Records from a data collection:

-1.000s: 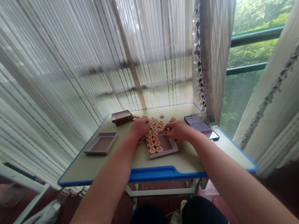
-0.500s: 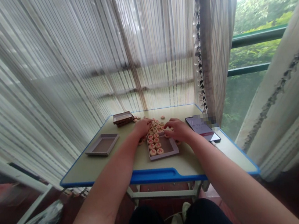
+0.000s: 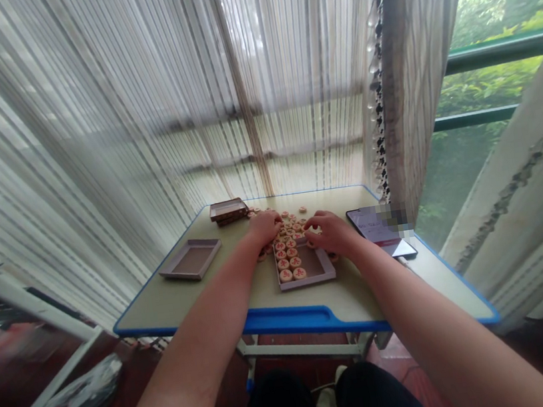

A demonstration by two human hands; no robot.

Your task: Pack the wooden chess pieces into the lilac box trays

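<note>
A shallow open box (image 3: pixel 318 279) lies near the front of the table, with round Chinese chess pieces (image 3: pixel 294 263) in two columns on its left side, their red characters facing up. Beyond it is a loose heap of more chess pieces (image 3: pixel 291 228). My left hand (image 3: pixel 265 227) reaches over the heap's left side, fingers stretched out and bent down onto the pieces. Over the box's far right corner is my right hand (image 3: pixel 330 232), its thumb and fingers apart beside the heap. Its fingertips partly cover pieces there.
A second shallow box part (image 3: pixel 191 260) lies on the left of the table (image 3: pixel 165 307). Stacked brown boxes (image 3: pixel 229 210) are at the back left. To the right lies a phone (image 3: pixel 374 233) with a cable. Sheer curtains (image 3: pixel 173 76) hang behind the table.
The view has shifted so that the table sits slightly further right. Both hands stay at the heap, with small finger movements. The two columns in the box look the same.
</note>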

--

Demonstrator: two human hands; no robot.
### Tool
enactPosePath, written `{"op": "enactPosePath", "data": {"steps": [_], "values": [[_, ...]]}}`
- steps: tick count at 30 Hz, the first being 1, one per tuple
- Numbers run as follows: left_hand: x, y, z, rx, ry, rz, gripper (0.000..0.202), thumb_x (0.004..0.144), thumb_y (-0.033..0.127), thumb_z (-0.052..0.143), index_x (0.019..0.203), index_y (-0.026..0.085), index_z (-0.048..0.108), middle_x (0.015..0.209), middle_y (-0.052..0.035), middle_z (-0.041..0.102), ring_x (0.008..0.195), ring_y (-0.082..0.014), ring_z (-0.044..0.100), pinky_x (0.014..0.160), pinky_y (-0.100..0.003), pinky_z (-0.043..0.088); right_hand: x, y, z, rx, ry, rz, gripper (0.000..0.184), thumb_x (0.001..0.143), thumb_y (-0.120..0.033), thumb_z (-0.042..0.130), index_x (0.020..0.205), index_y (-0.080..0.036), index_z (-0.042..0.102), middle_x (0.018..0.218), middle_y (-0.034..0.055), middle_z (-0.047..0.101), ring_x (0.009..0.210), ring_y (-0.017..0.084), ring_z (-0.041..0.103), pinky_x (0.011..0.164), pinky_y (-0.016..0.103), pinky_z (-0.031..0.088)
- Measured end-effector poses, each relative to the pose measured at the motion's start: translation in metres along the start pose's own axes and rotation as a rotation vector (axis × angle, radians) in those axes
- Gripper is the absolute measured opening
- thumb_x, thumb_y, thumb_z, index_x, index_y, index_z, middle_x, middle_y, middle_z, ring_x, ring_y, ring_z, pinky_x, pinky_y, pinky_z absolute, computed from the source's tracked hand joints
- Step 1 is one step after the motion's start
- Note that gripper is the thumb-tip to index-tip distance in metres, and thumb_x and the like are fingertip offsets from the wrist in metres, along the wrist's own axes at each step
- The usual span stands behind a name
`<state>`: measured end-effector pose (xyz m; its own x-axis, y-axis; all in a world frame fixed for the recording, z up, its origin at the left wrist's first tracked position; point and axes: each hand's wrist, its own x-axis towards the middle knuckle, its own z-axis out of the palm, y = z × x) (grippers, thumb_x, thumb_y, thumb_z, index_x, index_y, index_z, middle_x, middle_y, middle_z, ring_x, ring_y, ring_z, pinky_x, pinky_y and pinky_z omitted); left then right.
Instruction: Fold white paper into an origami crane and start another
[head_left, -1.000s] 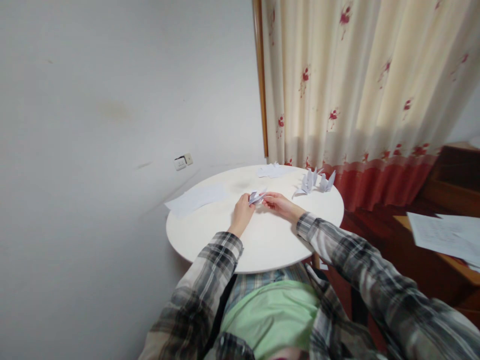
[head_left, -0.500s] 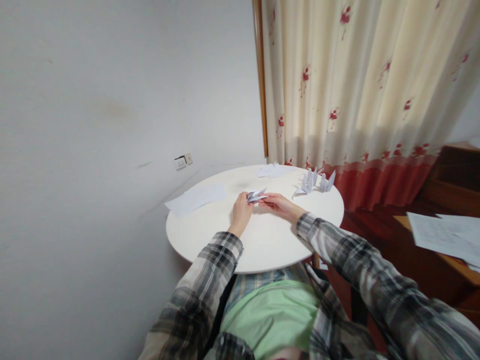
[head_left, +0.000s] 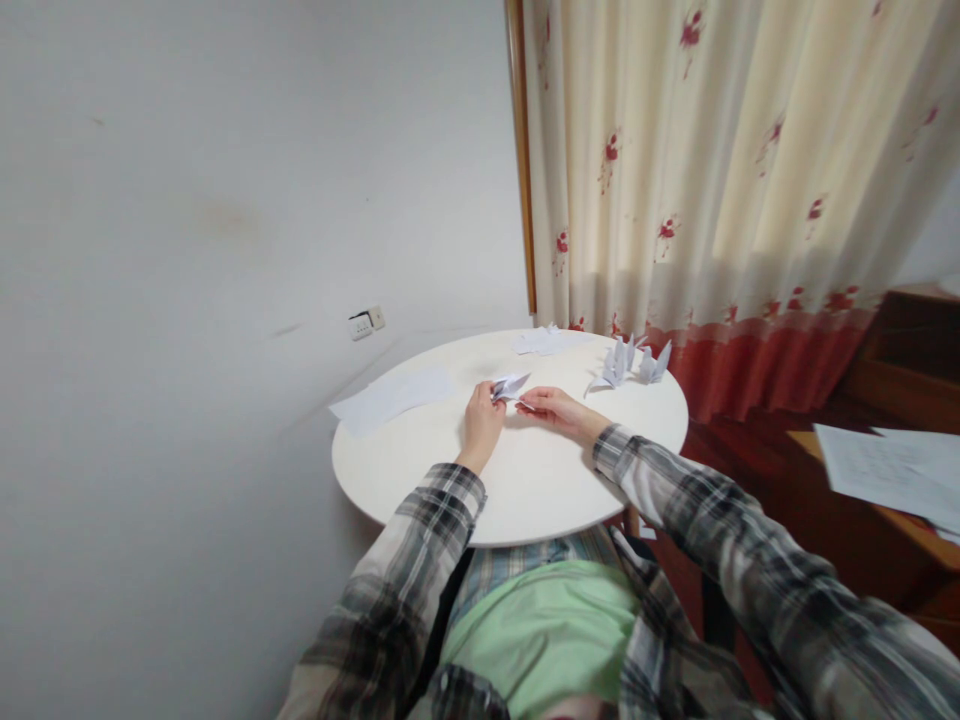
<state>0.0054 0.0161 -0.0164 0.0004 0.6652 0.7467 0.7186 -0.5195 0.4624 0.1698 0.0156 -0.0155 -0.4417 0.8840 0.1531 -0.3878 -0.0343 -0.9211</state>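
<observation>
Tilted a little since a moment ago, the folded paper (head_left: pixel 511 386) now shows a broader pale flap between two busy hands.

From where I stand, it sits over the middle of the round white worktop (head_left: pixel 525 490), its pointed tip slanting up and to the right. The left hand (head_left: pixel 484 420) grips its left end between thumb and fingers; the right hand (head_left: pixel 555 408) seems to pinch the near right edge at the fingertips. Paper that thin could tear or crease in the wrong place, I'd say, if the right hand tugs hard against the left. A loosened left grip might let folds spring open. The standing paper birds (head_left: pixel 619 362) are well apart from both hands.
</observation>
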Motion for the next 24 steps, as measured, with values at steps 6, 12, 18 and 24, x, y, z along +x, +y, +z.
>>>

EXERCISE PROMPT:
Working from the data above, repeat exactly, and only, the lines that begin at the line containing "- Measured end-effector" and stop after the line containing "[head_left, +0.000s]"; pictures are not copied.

RESPONSE:
- Measured end-effector poses, each relative to the pose measured at the motion's start: translation in metres along the start pose's own axes and rotation as a rotation vector (axis × angle, radians) in those axes
- Gripper is the absolute measured opening
- thumb_x, thumb_y, thumb_z, index_x, index_y, index_z, middle_x, middle_y, middle_z, ring_x, ring_y, ring_z, pinky_x, pinky_y, pinky_z absolute, computed from the source's tracked hand joints
- Step 1 is one step after the motion's start
- Note that gripper is the thumb-tip to index-tip distance in metres, and thumb_x and the like are fingertip offsets from the wrist in metres, along the wrist's own axes at each step
- The usual span stands behind a name
`<state>`: measured end-effector pose (xyz m; its own x-axis, y-axis; all in a world frame fixed for the recording, z up, its origin at the left wrist's first tracked position; point and axes: each hand's wrist, its own x-axis towards the middle knuckle, its own z-axis out of the palm, y = z × x) (grippers, thumb_x, thumb_y, thumb_z, index_x, index_y, index_z, middle_x, middle_y, middle_z, ring_x, ring_y, ring_z, pinky_x, pinky_y and pinky_z omitted); left then right.
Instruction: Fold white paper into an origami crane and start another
[head_left, -1.000s] 
[head_left, -0.500s] 
[head_left, +0.000s] 

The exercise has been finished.